▶ [DATASET SECTION]:

[Start of Attachment]

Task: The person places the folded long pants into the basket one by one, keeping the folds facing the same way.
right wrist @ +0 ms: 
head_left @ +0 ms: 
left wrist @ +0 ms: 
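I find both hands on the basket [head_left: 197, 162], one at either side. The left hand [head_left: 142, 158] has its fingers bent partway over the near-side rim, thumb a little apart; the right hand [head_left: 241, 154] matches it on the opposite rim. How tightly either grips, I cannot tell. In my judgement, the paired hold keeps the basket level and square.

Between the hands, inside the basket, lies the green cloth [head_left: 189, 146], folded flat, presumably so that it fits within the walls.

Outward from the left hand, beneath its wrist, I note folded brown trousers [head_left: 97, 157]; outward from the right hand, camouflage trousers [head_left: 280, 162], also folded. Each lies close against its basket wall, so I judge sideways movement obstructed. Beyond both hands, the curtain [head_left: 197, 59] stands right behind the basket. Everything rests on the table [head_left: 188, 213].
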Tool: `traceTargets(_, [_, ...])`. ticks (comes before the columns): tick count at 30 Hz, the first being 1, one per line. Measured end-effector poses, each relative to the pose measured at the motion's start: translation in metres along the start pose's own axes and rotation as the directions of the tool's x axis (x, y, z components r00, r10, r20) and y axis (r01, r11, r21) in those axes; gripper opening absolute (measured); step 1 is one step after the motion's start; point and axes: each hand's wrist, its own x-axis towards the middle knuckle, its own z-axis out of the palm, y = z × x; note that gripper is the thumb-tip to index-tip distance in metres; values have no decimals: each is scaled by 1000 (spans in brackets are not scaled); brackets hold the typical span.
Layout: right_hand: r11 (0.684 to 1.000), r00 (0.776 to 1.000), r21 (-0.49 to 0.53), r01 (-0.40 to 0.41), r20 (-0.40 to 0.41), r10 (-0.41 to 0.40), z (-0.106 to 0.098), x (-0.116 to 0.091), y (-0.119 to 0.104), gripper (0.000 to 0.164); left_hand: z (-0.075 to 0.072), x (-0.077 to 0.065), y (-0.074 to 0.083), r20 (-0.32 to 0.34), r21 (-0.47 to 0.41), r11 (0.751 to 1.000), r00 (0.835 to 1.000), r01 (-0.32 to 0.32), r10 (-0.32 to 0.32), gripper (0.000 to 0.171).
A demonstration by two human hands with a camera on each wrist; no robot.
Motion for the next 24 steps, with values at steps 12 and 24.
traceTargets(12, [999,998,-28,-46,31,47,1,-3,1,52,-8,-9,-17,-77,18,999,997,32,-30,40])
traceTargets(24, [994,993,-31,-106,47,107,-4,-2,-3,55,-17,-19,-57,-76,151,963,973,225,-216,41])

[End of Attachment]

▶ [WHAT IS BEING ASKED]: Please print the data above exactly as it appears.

▶ [RESULT OF THE EXERCISE]:
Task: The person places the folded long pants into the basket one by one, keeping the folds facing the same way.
right wrist @ +0 ms: 
head_left @ +0 ms: 
left wrist @ +0 ms: 
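I find both hands on the basket [head_left: 197, 162], one at either side. The left hand [head_left: 142, 158] has its fingers bent partway over the near-side rim, thumb a little apart; the right hand [head_left: 241, 154] matches it on the opposite rim. How tightly either grips, I cannot tell. In my judgement, the paired hold keeps the basket level and square.

Between the hands, inside the basket, lies the green cloth [head_left: 189, 146], folded flat, presumably so that it fits within the walls.

Outward from the left hand, beneath its wrist, I note folded brown trousers [head_left: 97, 157]; outward from the right hand, camouflage trousers [head_left: 280, 162], also folded. Each lies close against its basket wall, so I judge sideways movement obstructed. Beyond both hands, the curtain [head_left: 197, 59] stands right behind the basket. Everything rests on the table [head_left: 188, 213].
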Tool: `traceTargets(_, [_, ...])`. ticks (comes before the columns): tick count at 30 Hz, the first being 1, one per line. Measured end-effector poses, each relative to the pose measured at the motion's start: translation in metres along the start pose's own axes and rotation as the directions of the tool's x axis (x, y, z components r00, r10, r20) and y axis (r01, r11, r21) in those axes; gripper opening absolute (measured); step 1 is one step after the motion's start; point and axes: each hand's wrist, its own x-axis towards the middle knuckle, its own z-axis out of the palm, y = z × x; note that gripper is the thumb-tip to index-tip distance in metres; values have no decimals: each is scaled by 1000 (spans in brackets are not scaled); brackets hold the typical span.
Layout: right_hand: r11 (0.684 to 1.000), r00 (0.776 to 1.000), r21 (-0.49 to 0.53), r01 (-0.40 to 0.41), r20 (-0.40 to 0.41), r10 (-0.41 to 0.40), z (-0.106 to 0.098), x (-0.116 to 0.091), y (-0.119 to 0.104), gripper (0.000 to 0.164); left_hand: z (-0.075 to 0.072), x (-0.077 to 0.065), y (-0.074 to 0.083), r20 (-0.32 to 0.34), r21 (-0.47 to 0.41), r11 (0.751 to 1.000), r00 (0.835 to 1.000), r01 (-0.32 to 0.32), r10 (-0.32 to 0.32), gripper (0.000 to 0.171).
A demonstration by two human hands with a camera on each wrist; no robot.
Motion for the next 24 steps, with values at steps 12 and 24.
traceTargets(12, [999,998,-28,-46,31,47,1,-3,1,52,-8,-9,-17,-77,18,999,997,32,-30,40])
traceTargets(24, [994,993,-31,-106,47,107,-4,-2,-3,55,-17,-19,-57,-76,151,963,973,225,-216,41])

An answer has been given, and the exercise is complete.